→ **Work task**: Take the data and return it in full. Change nothing.

→ **Input data**:
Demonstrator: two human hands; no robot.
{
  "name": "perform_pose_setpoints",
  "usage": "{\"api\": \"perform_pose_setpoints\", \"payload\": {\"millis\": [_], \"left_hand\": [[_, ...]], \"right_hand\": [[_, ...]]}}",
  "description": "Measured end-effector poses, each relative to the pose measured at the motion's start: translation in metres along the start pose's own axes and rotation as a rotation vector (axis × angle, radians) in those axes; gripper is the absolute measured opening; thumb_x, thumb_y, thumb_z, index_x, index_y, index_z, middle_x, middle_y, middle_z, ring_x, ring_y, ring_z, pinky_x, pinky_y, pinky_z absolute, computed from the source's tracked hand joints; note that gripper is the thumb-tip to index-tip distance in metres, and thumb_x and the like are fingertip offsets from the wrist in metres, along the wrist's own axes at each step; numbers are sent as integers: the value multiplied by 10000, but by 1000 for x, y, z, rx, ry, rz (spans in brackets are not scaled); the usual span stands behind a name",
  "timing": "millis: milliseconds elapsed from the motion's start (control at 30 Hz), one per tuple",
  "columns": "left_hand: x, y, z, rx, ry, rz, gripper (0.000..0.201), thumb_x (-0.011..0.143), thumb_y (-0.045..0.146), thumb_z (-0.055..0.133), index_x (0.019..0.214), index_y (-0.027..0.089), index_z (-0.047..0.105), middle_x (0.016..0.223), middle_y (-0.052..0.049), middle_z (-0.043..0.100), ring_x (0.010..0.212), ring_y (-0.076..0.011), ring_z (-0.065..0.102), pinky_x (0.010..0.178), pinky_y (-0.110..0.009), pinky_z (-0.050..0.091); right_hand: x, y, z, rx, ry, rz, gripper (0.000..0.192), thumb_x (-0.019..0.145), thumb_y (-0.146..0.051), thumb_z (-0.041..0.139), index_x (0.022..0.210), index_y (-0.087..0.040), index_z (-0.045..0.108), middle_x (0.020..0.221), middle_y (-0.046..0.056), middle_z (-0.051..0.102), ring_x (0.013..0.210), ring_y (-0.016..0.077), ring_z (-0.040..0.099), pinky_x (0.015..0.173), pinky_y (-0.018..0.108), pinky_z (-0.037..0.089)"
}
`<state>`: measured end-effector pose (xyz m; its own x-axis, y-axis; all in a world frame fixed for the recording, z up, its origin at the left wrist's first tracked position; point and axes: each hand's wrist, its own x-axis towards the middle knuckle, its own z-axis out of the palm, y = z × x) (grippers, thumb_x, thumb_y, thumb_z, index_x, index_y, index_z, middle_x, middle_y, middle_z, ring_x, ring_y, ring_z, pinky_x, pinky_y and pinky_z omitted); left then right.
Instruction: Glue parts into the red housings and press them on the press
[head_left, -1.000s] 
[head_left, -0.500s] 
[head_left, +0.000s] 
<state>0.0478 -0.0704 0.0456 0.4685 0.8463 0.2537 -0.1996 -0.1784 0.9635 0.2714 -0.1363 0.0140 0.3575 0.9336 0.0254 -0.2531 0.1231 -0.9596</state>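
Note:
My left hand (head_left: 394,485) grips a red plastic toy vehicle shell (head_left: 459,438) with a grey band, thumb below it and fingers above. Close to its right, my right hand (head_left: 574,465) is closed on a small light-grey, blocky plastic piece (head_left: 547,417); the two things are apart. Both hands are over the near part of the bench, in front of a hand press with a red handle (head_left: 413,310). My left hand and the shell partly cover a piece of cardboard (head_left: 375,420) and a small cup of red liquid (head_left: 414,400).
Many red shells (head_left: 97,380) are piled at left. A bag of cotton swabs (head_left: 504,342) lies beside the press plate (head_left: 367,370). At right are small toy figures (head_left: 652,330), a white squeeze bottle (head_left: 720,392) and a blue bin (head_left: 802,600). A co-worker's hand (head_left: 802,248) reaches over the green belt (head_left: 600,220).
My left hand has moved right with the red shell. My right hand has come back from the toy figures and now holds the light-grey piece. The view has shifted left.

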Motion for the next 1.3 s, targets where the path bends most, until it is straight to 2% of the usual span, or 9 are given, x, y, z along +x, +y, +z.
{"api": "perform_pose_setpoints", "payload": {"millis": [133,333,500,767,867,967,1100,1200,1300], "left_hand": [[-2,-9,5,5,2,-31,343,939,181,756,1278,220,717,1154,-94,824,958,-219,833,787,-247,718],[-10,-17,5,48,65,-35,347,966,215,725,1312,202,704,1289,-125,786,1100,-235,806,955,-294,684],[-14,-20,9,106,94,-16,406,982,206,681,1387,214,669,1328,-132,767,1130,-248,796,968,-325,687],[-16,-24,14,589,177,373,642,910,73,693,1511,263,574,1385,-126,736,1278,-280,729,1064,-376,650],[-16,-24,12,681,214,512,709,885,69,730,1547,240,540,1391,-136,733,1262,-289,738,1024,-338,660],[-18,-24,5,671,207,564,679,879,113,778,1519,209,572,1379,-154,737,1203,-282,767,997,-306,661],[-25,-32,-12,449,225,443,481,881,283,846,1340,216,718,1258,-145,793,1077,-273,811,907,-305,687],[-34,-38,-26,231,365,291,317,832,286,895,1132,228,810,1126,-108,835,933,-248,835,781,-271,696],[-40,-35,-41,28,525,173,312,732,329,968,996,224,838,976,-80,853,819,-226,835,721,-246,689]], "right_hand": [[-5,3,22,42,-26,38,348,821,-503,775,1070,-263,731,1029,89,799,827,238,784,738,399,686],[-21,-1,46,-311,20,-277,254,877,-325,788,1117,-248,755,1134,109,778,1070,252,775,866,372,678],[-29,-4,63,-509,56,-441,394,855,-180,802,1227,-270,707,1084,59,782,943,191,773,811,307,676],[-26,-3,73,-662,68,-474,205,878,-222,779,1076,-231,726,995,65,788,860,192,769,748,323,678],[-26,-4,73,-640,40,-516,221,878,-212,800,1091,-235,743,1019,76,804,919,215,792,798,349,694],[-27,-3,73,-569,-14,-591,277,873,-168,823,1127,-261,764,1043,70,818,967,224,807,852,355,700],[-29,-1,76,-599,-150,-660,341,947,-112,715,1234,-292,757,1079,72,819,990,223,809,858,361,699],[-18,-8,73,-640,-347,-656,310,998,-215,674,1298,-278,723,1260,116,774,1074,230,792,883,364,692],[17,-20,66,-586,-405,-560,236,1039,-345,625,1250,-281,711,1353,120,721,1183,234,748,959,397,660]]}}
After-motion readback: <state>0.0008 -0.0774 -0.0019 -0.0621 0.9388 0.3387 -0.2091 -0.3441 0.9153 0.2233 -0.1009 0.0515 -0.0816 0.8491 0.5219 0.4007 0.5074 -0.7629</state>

→ **Task output**:
Demonstrator: two human hands; no robot.
{
  "name": "perform_pose_setpoints",
  "usage": "{\"api\": \"perform_pose_setpoints\", \"payload\": {\"millis\": [_], \"left_hand\": [[_, ...]], \"right_hand\": [[_, ...]]}}",
  "description": "Measured end-effector poses, each relative to the pose measured at the motion's start: translation in metres along the start pose's own axes and rotation as a rotation vector (axis × angle, radians) in those axes; gripper is the absolute measured opening; thumb_x, thumb_y, thumb_z, index_x, index_y, index_z, middle_x, middle_y, middle_z, ring_x, ring_y, ring_z, pinky_x, pinky_y, pinky_z absolute, computed from the source's tracked hand joints; note that gripper is the thumb-tip to index-tip distance in metres, and thumb_x and the like are fingertip offsets from the wrist in metres, along the wrist's own axes at each step; numbers are sent as integers: the value multiplied by 10000, but by 1000 for x, y, z, rx, ry, rz (spans in brackets are not scaled); the usual span stands behind a name",
  "timing": "millis: milliseconds elapsed from the motion's start (control at 30 Hz), one per tuple",
  "columns": "left_hand: x, y, z, rx, ry, rz, gripper (0.000..0.201), thumb_x (-0.011..0.143), thumb_y (-0.045..0.146), thumb_z (-0.055..0.133), index_x (0.019..0.214), index_y (-0.027..0.089), index_z (-0.047..0.105), middle_x (0.016..0.223), middle_y (-0.052..0.049), middle_z (-0.043..0.100), ring_x (0.010..0.212), ring_y (-0.076..0.011), ring_z (-0.065..0.102), pinky_x (0.010..0.178), pinky_y (-0.110..0.009), pinky_z (-0.050..0.091); right_hand: x, y, z, rx, ry, rz, gripper (0.000..0.192), thumb_x (-0.019..0.145), thumb_y (-0.146..0.051), thumb_z (-0.041..0.139), index_x (0.022..0.210), index_y (-0.087..0.040), index_z (-0.045..0.108), middle_x (0.020..0.221), middle_y (-0.046..0.056), middle_z (-0.051..0.102), ring_x (0.013..0.210), ring_y (-0.016..0.077), ring_z (-0.040..0.099), pinky_x (0.015..0.173), pinky_y (-0.018..0.108), pinky_z (-0.037..0.089)"
}
`<state>`: measured end-effector pose (xyz m; its own x-axis, y-axis; all in a world frame fixed for the recording, z up, its origin at the left wrist's first tracked position; point and axes: each hand's wrist, its own x-axis towards the middle knuckle, its own z-axis out of the palm, y = z × x) (grippers, thumb_x, thumb_y, thumb_z, index_x, index_y, index_z, middle_x, middle_y, middle_z, ring_x, ring_y, ring_z, pinky_x, pinky_y and pinky_z omitted); left then right.
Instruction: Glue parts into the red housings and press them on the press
[head_left, -1.000s] 
[head_left, -0.500s] 
[head_left, +0.000s] 
<state>0.0478 -0.0704 0.0456 0.4685 0.8463 0.2537 -0.1996 -0.1784 0.9635 0.2714 -0.1363 0.0140 0.3575 0.9336 0.0254 -0.2531 0.1231 -0.9596</state>
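Note:
My left hand (head_left: 394,485) grips a red plastic toy vehicle shell (head_left: 459,438) with a grey band, thumb below it and fingers above. Close to its right, my right hand (head_left: 574,465) is closed on a small light-grey, blocky plastic piece (head_left: 547,417); the two things are apart. Both hands are over the near part of the bench, in front of a hand press with a red handle (head_left: 413,310). My left hand and the shell partly cover a piece of cardboard (head_left: 375,420) and a small cup of red liquid (head_left: 414,400).
Many red shells (head_left: 97,380) are piled at left. A bag of cotton swabs (head_left: 504,342) lies beside the press plate (head_left: 367,370). At right are small toy figures (head_left: 652,330), a white squeeze bottle (head_left: 720,392) and a blue bin (head_left: 802,600). A co-worker's hand (head_left: 802,248) reaches over the green belt (head_left: 600,220).
My left hand has moved right with the red shell. My right hand has come back from the toy figures and now holds the light-grey piece. The view has shifted left.
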
Motion for the next 1.3 s, targets where the path bends most, until it is straight to 2% of the usual span, or 9 are given, x, y, z along +x, +y, +z.
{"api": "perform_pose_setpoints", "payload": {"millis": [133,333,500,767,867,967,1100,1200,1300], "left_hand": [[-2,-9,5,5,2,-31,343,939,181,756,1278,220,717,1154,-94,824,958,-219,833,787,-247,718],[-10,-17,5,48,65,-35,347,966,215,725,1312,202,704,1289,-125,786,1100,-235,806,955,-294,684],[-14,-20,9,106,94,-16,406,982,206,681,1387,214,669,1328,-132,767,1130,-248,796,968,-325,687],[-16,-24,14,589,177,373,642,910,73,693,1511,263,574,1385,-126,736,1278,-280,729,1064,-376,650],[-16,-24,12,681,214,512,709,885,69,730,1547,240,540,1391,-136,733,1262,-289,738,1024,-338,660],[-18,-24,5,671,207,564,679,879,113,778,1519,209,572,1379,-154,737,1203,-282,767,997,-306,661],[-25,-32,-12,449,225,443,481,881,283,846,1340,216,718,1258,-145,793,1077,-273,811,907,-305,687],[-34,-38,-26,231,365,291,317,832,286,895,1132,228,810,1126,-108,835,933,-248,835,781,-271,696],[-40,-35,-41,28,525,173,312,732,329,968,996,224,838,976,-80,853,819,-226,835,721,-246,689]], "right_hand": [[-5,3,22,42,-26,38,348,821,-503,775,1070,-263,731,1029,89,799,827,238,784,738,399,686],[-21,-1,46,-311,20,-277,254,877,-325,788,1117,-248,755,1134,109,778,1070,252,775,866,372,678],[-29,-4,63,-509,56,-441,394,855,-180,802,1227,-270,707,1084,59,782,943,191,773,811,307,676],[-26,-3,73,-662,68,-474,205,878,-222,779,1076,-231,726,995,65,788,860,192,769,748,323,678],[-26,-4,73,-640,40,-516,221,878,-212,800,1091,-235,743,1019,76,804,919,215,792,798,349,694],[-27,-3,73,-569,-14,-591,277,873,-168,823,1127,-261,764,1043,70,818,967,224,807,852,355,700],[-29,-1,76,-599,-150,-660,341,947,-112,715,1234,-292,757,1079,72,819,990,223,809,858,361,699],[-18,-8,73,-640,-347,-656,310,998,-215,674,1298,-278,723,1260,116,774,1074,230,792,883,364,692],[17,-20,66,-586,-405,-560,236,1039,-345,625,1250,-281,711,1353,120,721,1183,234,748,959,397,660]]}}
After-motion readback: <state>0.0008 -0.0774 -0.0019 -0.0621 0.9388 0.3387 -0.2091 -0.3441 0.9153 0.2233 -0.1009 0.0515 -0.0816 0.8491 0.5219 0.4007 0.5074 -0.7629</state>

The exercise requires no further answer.